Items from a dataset
────────────────────────────────────────
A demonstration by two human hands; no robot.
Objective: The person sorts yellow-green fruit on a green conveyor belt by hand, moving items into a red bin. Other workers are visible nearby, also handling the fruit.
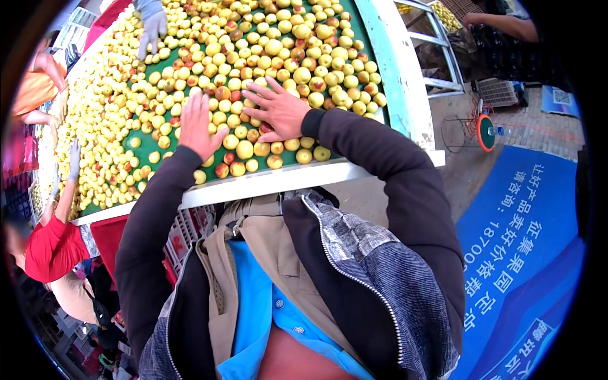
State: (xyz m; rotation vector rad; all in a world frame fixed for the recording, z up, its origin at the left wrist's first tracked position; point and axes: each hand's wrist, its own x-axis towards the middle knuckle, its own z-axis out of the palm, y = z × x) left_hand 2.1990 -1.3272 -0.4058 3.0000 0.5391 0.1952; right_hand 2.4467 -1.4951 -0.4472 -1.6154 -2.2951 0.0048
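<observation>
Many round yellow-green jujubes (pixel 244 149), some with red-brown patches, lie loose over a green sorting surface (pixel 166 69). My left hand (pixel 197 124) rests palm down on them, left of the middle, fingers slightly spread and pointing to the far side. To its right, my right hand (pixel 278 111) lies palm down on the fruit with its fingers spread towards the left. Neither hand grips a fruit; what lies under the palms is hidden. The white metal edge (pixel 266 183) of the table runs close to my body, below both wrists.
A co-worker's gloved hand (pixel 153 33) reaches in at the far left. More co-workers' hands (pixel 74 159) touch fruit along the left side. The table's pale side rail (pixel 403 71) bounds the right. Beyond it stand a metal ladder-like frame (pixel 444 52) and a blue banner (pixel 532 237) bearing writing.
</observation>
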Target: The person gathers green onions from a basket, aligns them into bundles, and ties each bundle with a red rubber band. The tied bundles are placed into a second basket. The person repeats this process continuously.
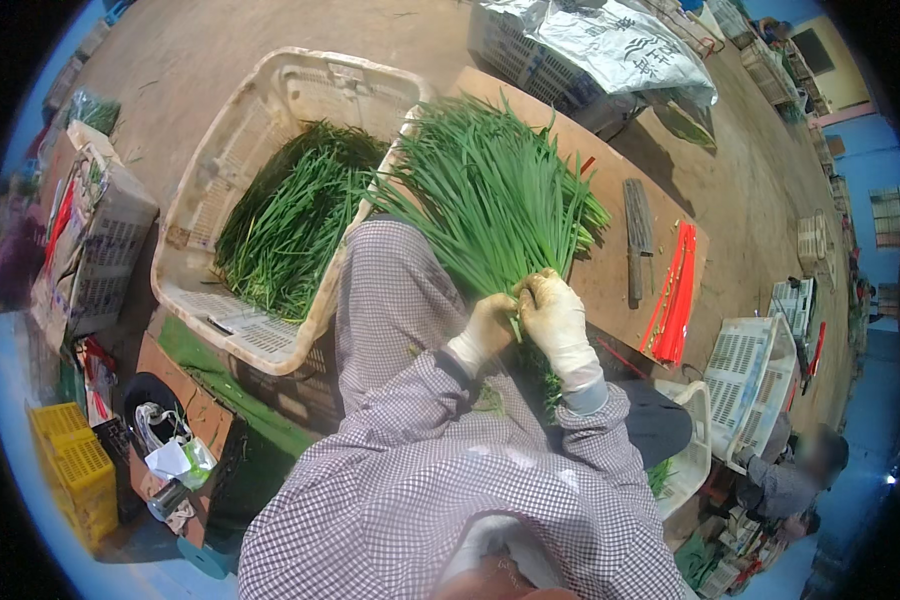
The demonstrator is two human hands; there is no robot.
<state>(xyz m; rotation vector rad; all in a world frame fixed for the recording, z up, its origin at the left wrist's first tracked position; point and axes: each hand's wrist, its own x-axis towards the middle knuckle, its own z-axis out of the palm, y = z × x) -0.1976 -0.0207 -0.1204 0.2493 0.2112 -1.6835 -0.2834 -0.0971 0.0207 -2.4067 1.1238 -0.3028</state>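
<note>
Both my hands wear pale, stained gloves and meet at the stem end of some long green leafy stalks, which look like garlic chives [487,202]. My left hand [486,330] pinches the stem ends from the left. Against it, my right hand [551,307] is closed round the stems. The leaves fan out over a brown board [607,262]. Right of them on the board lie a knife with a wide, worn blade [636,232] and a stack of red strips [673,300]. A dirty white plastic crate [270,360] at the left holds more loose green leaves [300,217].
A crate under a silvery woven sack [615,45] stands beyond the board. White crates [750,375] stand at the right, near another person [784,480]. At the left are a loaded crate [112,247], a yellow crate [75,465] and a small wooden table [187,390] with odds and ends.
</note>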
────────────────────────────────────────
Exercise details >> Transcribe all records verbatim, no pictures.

Response to the task >>
A demonstration by two human hands; no robot.
Objective: The person sorts yellow-green fruit on a green conveyor belt by hand, moving items into a red bin. Other workers are visible nearby, also handling the fruit.
State: (xyz m; rotation vector rad; all in a world frame fixed for the recording, z up, its origin at the left wrist's first tracked position; point and axes: each hand's wrist, its own x-axis towards the middle knuckle, its own z-axis out of the palm, y = z × x) left_hand 2.1990 -1.3272 -0.4058 3.0000 0.5391 0.1952; right_hand 2.4467 -1.4951 -0.4472 -1.6154 -2.2951 0.0048
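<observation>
Many round yellow-green jujubes (pixel 244 149), some with red-brown patches, lie loose over a green sorting surface (pixel 166 69). My left hand (pixel 197 124) rests palm down on them, left of the middle, fingers slightly spread and pointing to the far side. To its right, my right hand (pixel 278 111) lies palm down on the fruit with its fingers spread towards the left. Neither hand grips a fruit; what lies under the palms is hidden. The white metal edge (pixel 266 183) of the table runs close to my body, below both wrists.
A co-worker's gloved hand (pixel 153 33) reaches in at the far left. More co-workers' hands (pixel 74 159) touch fruit along the left side. The table's pale side rail (pixel 403 71) bounds the right. Beyond it stand a metal ladder-like frame (pixel 444 52) and a blue banner (pixel 532 237) bearing writing.
</observation>
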Target: The person gathers green onions from a basket, aligns them into bundles, and ties each bundle with a red rubber band. The tied bundles are placed into a second basket. The person repeats this process continuously.
The demonstrator is two human hands; there is no robot.
<state>(xyz m; rotation vector rad; all in a world frame fixed for the recording, z up, its origin at the left wrist's first tracked position; point and axes: each hand's wrist, its own x-axis towards the middle knuckle, its own z-axis out of the palm, y = z × x) -0.1976 -0.0207 -0.1204 0.2493 0.2112 -1.6835 -0.2834 -0.0971 0.0207 -2.4067 1.1238 -0.3028</state>
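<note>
Both my hands wear pale, stained gloves and meet at the stem end of some long green leafy stalks, which look like garlic chives [487,202]. My left hand [486,330] pinches the stem ends from the left. Against it, my right hand [551,307] is closed round the stems. The leaves fan out over a brown board [607,262]. Right of them on the board lie a knife with a wide, worn blade [636,232] and a stack of red strips [673,300]. A dirty white plastic crate [270,360] at the left holds more loose green leaves [300,217].
A crate under a silvery woven sack [615,45] stands beyond the board. White crates [750,375] stand at the right, near another person [784,480]. At the left are a loaded crate [112,247], a yellow crate [75,465] and a small wooden table [187,390] with odds and ends.
</note>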

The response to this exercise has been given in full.